▸ **Dataset excerpts**:
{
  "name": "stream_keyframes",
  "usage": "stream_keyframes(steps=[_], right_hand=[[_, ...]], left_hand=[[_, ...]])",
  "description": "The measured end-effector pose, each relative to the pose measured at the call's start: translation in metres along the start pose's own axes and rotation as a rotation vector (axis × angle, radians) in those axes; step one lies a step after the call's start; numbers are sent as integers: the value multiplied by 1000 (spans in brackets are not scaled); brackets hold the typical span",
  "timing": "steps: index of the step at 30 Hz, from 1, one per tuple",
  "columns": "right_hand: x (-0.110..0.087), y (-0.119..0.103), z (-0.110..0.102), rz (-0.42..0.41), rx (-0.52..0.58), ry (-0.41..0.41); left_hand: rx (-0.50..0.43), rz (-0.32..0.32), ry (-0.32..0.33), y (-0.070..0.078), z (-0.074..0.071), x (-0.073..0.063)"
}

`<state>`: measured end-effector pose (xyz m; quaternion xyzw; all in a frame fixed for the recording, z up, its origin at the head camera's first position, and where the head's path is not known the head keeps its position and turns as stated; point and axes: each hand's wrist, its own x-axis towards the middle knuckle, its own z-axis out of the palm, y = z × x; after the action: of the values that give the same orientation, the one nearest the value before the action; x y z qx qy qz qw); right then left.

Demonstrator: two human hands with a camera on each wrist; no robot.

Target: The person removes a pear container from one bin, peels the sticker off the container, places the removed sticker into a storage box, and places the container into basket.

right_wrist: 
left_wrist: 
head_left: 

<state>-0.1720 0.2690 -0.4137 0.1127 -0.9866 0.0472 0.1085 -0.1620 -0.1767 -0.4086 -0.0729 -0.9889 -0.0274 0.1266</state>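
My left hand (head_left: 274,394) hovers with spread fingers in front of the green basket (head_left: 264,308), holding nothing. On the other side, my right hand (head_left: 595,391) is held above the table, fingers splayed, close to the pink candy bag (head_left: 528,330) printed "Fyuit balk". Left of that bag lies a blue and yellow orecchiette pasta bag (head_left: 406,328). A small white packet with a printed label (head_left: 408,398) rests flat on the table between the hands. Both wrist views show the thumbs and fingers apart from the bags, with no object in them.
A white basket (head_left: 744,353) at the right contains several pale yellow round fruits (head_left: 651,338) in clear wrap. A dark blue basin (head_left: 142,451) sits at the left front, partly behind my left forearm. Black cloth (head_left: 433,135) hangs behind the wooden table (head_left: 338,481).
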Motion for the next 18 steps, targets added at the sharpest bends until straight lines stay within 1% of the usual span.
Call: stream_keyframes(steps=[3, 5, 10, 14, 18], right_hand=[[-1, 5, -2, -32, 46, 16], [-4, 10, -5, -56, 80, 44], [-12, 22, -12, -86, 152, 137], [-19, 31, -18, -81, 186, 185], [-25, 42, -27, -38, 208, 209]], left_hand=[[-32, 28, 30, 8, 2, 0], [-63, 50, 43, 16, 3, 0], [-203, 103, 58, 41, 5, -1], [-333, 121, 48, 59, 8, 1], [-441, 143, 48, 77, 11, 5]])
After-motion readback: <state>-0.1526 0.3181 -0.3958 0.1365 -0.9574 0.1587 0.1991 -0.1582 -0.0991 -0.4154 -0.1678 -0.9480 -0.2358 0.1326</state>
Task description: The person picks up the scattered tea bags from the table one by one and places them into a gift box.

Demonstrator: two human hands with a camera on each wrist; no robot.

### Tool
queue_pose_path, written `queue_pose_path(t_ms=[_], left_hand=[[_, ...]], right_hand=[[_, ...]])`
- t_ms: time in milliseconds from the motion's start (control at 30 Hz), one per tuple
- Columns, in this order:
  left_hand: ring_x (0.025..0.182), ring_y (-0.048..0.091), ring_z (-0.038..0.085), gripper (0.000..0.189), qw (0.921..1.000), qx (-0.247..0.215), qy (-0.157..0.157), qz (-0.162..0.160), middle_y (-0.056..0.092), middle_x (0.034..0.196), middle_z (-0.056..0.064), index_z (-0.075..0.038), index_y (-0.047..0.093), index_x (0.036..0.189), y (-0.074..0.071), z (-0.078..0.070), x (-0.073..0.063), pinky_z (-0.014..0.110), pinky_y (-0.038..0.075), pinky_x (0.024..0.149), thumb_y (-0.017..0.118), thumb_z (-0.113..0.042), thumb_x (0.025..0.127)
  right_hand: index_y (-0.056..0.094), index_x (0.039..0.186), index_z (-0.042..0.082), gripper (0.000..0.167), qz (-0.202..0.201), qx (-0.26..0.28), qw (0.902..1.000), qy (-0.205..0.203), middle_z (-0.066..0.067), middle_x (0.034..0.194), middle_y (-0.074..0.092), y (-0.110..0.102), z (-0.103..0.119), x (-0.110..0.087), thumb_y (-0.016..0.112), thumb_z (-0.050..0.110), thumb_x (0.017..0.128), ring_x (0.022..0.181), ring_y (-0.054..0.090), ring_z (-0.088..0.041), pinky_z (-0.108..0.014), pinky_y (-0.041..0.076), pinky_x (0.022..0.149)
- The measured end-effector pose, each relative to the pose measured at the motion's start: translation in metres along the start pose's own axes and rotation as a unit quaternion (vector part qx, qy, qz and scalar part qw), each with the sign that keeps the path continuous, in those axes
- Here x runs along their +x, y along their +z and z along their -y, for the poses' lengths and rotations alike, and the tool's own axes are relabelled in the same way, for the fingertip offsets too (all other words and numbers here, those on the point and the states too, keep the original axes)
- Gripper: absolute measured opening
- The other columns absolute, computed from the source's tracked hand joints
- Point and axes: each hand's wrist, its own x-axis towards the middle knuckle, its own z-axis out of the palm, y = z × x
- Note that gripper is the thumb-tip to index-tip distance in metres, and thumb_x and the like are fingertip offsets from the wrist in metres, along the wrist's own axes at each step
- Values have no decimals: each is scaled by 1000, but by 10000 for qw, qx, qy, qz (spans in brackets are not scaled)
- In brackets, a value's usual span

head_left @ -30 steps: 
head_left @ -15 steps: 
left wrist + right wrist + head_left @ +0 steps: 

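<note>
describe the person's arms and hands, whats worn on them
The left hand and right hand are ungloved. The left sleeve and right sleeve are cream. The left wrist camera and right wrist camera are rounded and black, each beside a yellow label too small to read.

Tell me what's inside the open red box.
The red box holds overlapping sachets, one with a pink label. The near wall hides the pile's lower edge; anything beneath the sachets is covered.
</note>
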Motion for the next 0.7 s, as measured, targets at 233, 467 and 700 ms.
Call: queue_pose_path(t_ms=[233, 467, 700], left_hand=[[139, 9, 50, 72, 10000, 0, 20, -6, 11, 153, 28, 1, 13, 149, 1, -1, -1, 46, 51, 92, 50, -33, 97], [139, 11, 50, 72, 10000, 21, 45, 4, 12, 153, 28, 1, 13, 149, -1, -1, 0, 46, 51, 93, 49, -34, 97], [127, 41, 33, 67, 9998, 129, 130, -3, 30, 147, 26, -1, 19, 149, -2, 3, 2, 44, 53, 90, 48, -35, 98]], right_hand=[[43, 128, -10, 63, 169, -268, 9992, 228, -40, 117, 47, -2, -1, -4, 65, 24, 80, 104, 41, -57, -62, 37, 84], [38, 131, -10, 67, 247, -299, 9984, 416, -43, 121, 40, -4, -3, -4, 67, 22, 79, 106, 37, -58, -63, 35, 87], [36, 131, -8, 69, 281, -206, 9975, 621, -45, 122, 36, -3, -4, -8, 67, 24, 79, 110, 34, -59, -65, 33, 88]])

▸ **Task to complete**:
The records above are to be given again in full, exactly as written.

▸ **Result below**:
{
  "name": "stream_keyframes",
  "usage": "stream_keyframes(steps=[_], right_hand=[[_, ...]], left_hand=[[_, ...]])",
  "description": "The measured end-effector pose, each relative to the pose measured at the call's start: translation in metres along the start pose's own axes and rotation as a rotation vector (axis × angle, radians) in those axes; step one lies a step after the call's start; numbers are sent as integers: the value multiplied by 1000 (spans in brackets are not scaled); brackets hold the typical span",
  "timing": "steps: index of the step at 30 Hz, from 1, one per tuple",
  "columns": "right_hand: x (-0.110..0.087), y (-0.119..0.103), z (-0.110..0.102), rz (-0.42..0.41), rx (-0.52..0.58), ry (-0.41..0.41); left_hand: rx (-0.50..0.43), rz (-0.32..0.32), ry (-0.32..0.33), y (-0.070..0.078), z (-0.074..0.071), x (-0.073..0.063)"
}

`<state>`: measured end-effector pose (xyz m; quaternion xyzw; all in a frame fixed for the recording, z up, its origin at the head camera's first position, and where the head's path is not known the head keeps its position and turns as stated; point and axes: each hand's wrist, its own x-axis towards the middle knuckle, its own z-axis out of the palm, y = z × x; after the action: of the values that give the same orientation, the one nearest the value before the action; x y z qx qy qz qw); right then left.

Demonstrator: two human hands with a camera on each wrist; no robot.

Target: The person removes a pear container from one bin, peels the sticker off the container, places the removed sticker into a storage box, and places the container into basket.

right_wrist: 
left_wrist: 
head_left: 

<state>-0.1720 0.2690 -0.4137 0.1127 -0.9866 0.0472 0.1085 -0.1620 -0.1767 -0.4086 -0.0729 -0.9889 -0.0274 0.1266</state>
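My left hand (head_left: 274,394) hovers with spread fingers in front of the green basket (head_left: 264,308), holding nothing. On the other side, my right hand (head_left: 595,391) is held above the table, fingers splayed, close to the pink candy bag (head_left: 528,330) printed "Fyuit balk". Left of that bag lies a blue and yellow orecchiette pasta bag (head_left: 406,328). A small white packet with a printed label (head_left: 408,398) rests flat on the table between the hands. Both wrist views show the thumbs and fingers apart from the bags, with no object in them.
A white basket (head_left: 744,353) at the right contains several pale yellow round fruits (head_left: 651,338) in clear wrap. A dark blue basin (head_left: 142,451) sits at the left front, partly behind my left forearm. Black cloth (head_left: 433,135) hangs behind the wooden table (head_left: 338,481).
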Motion for the next 18 steps, targets added at the sharpest bends until straight lines stay within 1% of the usual span.
Call: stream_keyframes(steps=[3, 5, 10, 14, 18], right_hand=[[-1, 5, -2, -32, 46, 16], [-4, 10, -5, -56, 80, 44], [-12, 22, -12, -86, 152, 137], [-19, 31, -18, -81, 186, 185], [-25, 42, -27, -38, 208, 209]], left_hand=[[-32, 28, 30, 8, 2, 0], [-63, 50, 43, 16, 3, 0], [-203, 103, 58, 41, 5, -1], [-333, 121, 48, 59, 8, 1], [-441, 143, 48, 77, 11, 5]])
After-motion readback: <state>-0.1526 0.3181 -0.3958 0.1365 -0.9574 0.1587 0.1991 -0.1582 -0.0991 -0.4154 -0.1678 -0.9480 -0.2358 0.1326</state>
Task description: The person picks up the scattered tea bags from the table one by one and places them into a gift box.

Demonstrator: two human hands with a camera on each wrist; no robot.

### Tool
queue_pose_path, written `queue_pose_path(t_ms=[_], left_hand=[[_, ...]], right_hand=[[_, ...]])`
- t_ms: time in milliseconds from the motion's start (control at 30 Hz), one per tuple
- Columns, in this order:
  left_hand: ring_x (0.025..0.182), ring_y (-0.048..0.091), ring_z (-0.038..0.085), gripper (0.000..0.189), qw (0.921..1.000), qx (-0.247..0.215), qy (-0.157..0.157), qz (-0.162..0.160), middle_y (-0.056..0.092), middle_x (0.034..0.196), middle_z (-0.056..0.064), index_z (-0.075..0.038), index_y (-0.047..0.093), index_x (0.036..0.189), y (-0.074..0.071), z (-0.078..0.070), x (-0.073..0.063), pinky_z (-0.014..0.110), pinky_y (-0.038..0.075), pinky_x (0.024..0.149), thumb_y (-0.017..0.118), thumb_z (-0.113..0.042), thumb_x (0.025..0.127)
  right_hand: index_y (-0.056..0.094), index_x (0.039..0.186), index_z (-0.042..0.082), gripper (0.000..0.167), qz (-0.202..0.201), qx (-0.26..0.28), qw (0.902..1.000), qy (-0.205..0.203), middle_z (-0.066..0.067), middle_x (0.034..0.194), middle_y (-0.074..0.092), y (-0.110..0.102), z (-0.103..0.119), x (-0.110..0.087), thumb_y (-0.016..0.112), thumb_z (-0.050..0.110), thumb_x (0.017..0.128), ring_x (0.022..0.181), ring_y (-0.054..0.090), ring_z (-0.088..0.041), pinky_z (-0.108..0.014), pinky_y (-0.041..0.076), pinky_x (0.022..0.149)
- The measured end-effector pose, each relative to the pose measured at the motion's start: translation in metres along the start pose's own axes and rotation as a unit quaternion (vector part qx, qy, qz and scalar part qw), each with the sign that keeps the path continuous, in those axes
- Here x runs along their +x, y along their +z and z along their -y, for the poses' lengths and rotations alike, and the tool's own axes are relabelled in the same way, for the fingertip offsets too (all other words and numbers here, those on the point and the states too, keep the original axes)
- Gripper: absolute measured opening
- The other columns absolute, computed from the source's tracked hand joints
- Point and axes: each hand's wrist, its own x-axis towards the middle knuckle, its own z-axis out of the palm, y = z × x
- Note that gripper is the thumb-tip to index-tip distance in metres, and thumb_x and the like are fingertip offsets from the wrist in metres, along the wrist's own axes at each step
- Values have no decimals: each is scaled by 1000, but by 10000 for qw, qx, qy, qz (spans in brackets are not scaled)
- In brackets, a value's usual span

head_left @ -30 steps: 
head_left @ -15 steps: 
left wrist + right wrist + head_left @ +0 steps: 

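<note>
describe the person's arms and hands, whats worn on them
The left hand and right hand are ungloved. The left sleeve and right sleeve are cream. The left wrist camera and right wrist camera are rounded and black, each beside a yellow label too small to read.

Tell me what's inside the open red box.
The red box holds overlapping sachets, one with a pink label. The near wall hides the pile's lower edge; anything beneath the sachets is covered.
</note>
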Motion for the next 0.7 s, as measured, targets at 233, 467 and 700 ms.
Call: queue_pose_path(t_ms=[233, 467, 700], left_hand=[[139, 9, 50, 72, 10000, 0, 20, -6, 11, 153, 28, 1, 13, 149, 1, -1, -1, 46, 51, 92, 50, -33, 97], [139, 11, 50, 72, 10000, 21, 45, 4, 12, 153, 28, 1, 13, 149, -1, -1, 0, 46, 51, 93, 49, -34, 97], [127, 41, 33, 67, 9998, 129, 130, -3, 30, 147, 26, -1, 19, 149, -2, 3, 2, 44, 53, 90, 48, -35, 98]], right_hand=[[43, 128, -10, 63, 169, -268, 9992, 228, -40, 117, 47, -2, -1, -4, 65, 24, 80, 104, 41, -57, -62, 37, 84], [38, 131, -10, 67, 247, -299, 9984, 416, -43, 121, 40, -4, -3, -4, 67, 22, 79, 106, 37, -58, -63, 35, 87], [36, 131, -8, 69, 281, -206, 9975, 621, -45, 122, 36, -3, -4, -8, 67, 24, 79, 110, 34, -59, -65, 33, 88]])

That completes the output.